WORK TO COMPLETE
Locate, in the data below, the line that contains "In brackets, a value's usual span" and the line that contains "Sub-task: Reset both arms"; reproduce exactly those two lines and every line between them, nothing more.

STORED DATA
####################

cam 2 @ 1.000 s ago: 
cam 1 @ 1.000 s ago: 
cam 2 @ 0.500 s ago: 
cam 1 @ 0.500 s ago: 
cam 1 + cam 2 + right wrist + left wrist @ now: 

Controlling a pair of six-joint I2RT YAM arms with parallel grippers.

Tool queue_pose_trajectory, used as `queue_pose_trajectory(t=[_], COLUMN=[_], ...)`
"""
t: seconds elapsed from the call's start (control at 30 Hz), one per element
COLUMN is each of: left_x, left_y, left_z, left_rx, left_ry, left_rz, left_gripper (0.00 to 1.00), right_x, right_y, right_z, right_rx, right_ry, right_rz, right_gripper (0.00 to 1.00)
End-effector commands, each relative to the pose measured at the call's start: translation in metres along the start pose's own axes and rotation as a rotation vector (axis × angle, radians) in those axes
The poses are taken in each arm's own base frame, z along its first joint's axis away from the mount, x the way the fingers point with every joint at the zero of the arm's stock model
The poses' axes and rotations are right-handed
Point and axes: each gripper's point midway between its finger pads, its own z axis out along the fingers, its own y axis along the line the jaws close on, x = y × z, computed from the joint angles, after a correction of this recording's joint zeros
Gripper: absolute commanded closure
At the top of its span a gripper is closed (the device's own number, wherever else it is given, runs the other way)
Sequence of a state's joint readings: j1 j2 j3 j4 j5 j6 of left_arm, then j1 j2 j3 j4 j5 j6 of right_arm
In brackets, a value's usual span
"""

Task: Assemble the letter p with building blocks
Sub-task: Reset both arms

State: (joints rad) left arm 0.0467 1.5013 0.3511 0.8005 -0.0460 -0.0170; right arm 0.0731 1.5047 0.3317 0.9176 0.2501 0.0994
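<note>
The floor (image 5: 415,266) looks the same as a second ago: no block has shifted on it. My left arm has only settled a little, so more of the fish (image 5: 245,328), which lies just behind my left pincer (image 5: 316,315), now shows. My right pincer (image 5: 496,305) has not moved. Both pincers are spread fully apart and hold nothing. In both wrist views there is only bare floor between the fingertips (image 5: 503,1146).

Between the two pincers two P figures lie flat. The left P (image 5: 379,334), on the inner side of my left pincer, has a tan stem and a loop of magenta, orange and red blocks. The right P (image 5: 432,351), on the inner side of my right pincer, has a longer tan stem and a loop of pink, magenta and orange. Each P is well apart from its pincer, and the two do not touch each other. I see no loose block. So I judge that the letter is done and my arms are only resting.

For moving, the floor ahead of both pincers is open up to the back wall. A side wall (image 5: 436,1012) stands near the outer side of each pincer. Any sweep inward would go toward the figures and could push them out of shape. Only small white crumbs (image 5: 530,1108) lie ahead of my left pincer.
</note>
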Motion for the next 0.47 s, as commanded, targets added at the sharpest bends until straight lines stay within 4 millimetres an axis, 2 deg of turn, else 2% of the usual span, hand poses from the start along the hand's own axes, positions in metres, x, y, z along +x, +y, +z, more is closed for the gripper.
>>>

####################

TASK ANSWER
In brackets, a value's usual span
"""

Task: Assemble the letter p with building blocks
Sub-task: Reset both arms

With the answer given, the exercise is closed.